Thursday, June 14, 2012

What Happened in My Office Parking Lot Last Month


     A patient came to my office, Colasante Clinic, to address several medical problems, and as an afterthought mentioned that he had been intercepted on the way to his car after his last office visit about a month ago
     The incident was disturbing enough for him to bring it up today.
     Here's what he told me.
     "I was leaving your office with my wife.  Someone came up to me and said he was doing 'independent study' and wanted to ask me a few questions."
     It is natural to comply with a simple request made by a clean-cut man in broad daylight, especially when he acts important.
     It was a dark-haired fellow, he said, who was well-built.  He took the patient, accompanied by his wife, off to the side away from the front door, and began to query him.
     "First he asked me if I had a lot of tests done at my office visit.
     "'Only the tests I asked for,'" I said.
     "Then he asked me if I had any unnecessary tests."
     The patient hesitated.  What is an unnecessary test?  If he had had the tests he requested, would it be logical now to label them unnecessary?  Why would he keep coming back to the office if he thought he was having unnecessary tests, or if the medical providers were in any way causing doubts in his mind about their integrity or ability to treat him?  It seemed like a trick question. 
     His wife decided how to respond.  She pulled him by the arm.  "Let's get out of here," she insisted, casting the "independent study agent" a dirty look.  "Smart Ass," she added.

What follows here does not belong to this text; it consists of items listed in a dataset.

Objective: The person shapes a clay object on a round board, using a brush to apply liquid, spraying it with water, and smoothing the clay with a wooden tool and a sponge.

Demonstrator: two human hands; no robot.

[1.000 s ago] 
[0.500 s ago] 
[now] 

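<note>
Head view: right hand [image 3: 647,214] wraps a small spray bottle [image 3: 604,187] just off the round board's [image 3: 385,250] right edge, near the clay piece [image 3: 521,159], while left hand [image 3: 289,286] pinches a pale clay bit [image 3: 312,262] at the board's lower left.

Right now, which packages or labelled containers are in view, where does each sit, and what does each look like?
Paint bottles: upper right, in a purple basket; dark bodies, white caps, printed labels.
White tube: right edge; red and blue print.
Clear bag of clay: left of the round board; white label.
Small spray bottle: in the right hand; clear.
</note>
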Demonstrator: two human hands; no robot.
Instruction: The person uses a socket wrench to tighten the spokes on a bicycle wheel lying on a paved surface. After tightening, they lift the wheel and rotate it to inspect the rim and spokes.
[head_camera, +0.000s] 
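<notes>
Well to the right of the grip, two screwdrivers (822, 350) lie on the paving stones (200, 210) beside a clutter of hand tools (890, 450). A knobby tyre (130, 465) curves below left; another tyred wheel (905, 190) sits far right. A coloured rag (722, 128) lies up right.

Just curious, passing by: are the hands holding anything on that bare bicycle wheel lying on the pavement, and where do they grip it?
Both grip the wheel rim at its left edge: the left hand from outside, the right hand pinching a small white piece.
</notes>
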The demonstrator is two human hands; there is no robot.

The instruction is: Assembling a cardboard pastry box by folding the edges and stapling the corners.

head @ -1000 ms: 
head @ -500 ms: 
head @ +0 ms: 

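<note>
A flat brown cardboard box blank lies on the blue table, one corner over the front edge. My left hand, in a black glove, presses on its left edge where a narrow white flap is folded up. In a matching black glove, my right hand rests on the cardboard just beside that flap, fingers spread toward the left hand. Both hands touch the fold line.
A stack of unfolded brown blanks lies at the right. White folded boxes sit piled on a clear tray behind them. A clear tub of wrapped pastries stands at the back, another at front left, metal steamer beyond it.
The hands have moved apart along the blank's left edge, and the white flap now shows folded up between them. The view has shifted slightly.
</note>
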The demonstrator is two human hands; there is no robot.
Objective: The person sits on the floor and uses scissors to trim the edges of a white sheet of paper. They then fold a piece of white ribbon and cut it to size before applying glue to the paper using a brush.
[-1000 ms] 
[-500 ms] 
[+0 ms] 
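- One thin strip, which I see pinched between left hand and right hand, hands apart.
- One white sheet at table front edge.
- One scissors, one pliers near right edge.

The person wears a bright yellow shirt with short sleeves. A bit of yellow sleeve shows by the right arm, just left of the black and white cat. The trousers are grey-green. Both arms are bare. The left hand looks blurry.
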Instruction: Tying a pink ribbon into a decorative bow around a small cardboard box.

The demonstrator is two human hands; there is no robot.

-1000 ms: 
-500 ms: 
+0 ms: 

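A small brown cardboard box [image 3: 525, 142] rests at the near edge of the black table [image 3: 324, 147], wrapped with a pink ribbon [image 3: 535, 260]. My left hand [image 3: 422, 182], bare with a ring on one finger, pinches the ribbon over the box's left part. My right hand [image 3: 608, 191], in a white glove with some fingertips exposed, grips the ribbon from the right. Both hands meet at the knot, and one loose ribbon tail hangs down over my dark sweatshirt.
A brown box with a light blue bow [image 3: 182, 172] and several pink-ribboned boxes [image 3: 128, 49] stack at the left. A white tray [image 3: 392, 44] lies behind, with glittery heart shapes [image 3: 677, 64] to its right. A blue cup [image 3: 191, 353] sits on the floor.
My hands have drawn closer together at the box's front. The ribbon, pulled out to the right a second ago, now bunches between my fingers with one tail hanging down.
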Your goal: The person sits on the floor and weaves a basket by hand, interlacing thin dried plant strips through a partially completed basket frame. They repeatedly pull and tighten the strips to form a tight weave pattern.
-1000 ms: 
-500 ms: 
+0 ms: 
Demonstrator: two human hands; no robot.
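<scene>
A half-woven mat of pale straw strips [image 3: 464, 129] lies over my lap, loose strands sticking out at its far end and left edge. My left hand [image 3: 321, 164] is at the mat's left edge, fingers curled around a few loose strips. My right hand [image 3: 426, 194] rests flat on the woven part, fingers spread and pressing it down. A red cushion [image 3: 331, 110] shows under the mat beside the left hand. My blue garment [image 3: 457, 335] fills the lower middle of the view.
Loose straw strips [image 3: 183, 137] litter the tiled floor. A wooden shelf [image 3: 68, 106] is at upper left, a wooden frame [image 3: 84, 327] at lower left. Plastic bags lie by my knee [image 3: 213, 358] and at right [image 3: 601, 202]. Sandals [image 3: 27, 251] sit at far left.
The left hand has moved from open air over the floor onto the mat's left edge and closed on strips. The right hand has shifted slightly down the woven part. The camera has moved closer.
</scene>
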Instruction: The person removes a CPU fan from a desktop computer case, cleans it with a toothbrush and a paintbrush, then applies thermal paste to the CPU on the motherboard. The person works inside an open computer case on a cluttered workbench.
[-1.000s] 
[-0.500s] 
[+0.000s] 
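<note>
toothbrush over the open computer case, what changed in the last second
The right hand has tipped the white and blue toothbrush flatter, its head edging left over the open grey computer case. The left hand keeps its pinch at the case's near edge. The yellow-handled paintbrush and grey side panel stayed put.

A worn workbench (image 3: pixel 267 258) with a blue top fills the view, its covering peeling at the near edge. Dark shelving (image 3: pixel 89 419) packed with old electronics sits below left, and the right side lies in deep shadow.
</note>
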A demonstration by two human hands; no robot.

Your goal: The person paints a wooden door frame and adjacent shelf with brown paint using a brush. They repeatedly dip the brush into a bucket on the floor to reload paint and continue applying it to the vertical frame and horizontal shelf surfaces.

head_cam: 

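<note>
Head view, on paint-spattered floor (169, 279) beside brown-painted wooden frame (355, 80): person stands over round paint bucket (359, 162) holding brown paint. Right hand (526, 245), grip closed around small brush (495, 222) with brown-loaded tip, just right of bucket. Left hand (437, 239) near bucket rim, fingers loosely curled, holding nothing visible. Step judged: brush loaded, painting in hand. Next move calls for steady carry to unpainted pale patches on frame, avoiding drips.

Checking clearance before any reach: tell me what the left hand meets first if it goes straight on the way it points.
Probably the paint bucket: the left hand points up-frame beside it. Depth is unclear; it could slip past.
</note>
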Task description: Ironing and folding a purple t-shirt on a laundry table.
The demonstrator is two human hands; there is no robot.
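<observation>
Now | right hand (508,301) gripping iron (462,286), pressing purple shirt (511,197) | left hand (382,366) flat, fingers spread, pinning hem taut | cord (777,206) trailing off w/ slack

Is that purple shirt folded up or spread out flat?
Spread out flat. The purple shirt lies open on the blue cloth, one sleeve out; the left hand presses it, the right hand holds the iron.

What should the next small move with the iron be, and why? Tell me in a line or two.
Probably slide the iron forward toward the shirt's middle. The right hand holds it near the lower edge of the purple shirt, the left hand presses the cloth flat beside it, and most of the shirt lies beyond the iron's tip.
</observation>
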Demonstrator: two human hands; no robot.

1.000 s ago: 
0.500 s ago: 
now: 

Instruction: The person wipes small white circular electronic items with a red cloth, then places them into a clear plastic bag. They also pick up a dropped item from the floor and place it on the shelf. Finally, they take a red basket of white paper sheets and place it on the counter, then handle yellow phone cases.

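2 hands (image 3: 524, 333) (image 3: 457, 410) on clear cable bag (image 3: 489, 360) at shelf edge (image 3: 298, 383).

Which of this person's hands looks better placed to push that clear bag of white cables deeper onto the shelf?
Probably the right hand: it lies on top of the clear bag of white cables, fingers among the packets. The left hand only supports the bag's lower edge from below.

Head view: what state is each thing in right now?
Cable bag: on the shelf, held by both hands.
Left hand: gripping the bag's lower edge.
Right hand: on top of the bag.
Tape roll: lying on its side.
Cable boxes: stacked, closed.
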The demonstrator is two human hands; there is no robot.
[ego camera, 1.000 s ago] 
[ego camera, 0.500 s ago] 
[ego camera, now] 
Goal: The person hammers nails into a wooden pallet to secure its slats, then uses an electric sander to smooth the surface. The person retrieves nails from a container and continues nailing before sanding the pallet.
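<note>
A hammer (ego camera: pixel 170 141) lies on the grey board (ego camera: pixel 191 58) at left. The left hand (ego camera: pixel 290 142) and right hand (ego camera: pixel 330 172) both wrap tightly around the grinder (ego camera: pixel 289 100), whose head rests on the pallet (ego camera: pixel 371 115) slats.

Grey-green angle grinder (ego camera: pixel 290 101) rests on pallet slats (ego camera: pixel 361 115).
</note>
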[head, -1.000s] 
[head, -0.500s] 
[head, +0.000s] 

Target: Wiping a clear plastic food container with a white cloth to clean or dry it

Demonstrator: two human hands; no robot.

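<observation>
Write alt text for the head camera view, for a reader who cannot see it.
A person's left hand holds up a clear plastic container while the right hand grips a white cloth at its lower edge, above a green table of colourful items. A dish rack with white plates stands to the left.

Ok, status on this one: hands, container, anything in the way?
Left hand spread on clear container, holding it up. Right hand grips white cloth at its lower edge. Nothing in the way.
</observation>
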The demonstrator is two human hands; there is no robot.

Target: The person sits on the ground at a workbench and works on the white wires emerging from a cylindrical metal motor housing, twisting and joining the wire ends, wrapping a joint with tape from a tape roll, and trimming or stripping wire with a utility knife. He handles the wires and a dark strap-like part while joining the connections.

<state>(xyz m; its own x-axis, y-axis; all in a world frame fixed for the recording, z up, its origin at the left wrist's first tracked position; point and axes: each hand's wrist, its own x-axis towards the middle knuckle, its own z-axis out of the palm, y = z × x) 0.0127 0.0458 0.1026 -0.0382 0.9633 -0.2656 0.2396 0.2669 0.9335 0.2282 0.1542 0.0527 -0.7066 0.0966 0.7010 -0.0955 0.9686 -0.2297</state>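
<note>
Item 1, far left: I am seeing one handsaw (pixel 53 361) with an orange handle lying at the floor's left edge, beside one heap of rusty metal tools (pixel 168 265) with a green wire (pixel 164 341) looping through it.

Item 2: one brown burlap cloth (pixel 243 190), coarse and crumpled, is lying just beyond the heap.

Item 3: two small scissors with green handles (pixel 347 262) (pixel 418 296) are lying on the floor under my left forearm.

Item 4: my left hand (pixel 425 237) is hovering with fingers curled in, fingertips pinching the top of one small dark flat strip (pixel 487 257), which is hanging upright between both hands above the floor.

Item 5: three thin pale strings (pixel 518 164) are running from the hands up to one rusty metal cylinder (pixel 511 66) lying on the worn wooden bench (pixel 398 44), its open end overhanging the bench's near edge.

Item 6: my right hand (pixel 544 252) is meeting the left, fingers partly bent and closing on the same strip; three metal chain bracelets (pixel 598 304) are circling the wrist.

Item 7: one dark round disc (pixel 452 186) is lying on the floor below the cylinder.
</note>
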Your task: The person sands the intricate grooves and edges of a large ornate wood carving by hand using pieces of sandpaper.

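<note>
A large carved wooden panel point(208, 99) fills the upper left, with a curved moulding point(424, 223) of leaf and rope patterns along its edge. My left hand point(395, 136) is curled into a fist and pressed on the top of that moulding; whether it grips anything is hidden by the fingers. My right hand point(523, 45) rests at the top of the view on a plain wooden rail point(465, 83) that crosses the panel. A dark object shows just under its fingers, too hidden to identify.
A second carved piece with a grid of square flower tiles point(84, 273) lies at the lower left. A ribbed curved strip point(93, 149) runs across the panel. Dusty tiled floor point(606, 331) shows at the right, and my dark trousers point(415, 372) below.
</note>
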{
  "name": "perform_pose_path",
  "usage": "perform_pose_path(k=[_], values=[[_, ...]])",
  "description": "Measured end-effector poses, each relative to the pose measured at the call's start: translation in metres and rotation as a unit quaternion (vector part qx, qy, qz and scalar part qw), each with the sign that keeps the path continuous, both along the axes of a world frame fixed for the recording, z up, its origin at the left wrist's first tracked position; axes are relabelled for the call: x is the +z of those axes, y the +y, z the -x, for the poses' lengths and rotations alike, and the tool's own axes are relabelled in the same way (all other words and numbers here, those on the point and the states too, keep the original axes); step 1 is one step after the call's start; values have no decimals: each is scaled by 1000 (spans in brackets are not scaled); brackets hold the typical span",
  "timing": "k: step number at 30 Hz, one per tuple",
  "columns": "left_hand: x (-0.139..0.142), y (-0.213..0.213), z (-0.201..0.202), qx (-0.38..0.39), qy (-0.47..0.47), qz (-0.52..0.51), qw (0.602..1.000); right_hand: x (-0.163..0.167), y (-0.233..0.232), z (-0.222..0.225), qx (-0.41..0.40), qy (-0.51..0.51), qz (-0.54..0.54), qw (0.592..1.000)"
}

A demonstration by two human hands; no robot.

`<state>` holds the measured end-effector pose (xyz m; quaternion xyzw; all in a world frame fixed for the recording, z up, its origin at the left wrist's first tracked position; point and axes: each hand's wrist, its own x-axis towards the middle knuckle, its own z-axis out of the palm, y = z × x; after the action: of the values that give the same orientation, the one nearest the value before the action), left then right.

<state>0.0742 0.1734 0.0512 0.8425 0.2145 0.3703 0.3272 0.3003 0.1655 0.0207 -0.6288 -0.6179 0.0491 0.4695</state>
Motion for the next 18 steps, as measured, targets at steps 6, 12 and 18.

     What happened?  The "clean-cut well-built man" sounded to me very much like the FBI agent who led the raid on my office a year ago.  Now what is he up to?
     I am getting an education in the methods used by government agents to build a case against a doctor.  They call the doctor's patients.  They appear outside the doctor's private office and ask patients questions when they leave.  They show up at patients' houses first thing in the morning, flashing their FBI badges, and frighten ordinary people into giving up their right to remain silent.  They call out to patients over the locked gates and fences of their yards way out in the country and ask the patients to say things that will incriminate their doctor. They cause patients and employees to be confused enough by disorienting questions to say things that might be construed as negative, about their doctor. They collect as many little pieces of "evidence" as possible so that they can present them in a twisted way to a judge;  then the judge will allow the FBI agents to storm the doctor's office, terrify patients and staff, and take everything into custody.  They may even pretend to be patients, inventing symptoms to test the doctor, and then decide for themselves, without any medical knowledge or training, whether the diagnostic tests the doctor ordered and the procedures performed were justified or not..
     Suppose an FBI agent had crushing chest pain and a doctor appeared to help him.  Would the FBI agent be ticking off in his mind the tests and treatments he considered "unnecessary," so that once the FBI agent recovered he could have the doctor investigated for fraud?
     Right now FBI agents are looking everywhere for cause, legitimate or not, to indict me, a typical family doctor, for fraud.  They are calling my staff.  They are frightening loyal staff into quitting.  They are accosting my patients in my parking lot.  They are suggesting the answers patients and employees should give in order to build a case against the doctor.  They wear badges and carry guns when it suits their purposes because they know this kind of intimidation is more likely to get the people whose privacy they intrude upon to say what they want to hear.
    "Why are they doing this?"  I ask my lawyer.  (I now require many lawyers.)  "Isn't there real fraud going on somewhere in this country?"
    "You are low-hanging fruit," he answers. "It's too hard for them to catch the big guys. Unlike the criminals who are really committing fraud, you have bricks and mortar, you go to an office every day, and you're not flying the coop.  If they can make a case against you by twisting and turning anything they hear from patients or staff, they will."
    The impact of this kind of intrusion on a medical practice is huge.  Splinters of doubt are wedged into the patients' psyches, disrupting mechanisms by which healing is effected.   Staff members worry about their jobs and are distracted during work hours, or they get on Craig's List to put together an employment back-up plan.  Patients feel they have to spend valuable office visits reassuring the doctor that despite the nasty questioning by the FBI they still think the doctor is good.  FBI agents hovering around a doctor's office, attacking, pillaging, insinuating and otherwise misusing authority make everyone wonder whether they are protecting The American People from criminals or enacting a travesty of the legal system. 
     The impact on me as a doctor is that I want to quit the practice of medicine.  But just in case that's exactly what the FBI would like me to do, I'll plug on for awhile longer. I like my patients. They need me.  Besides, I want to see how the story ends.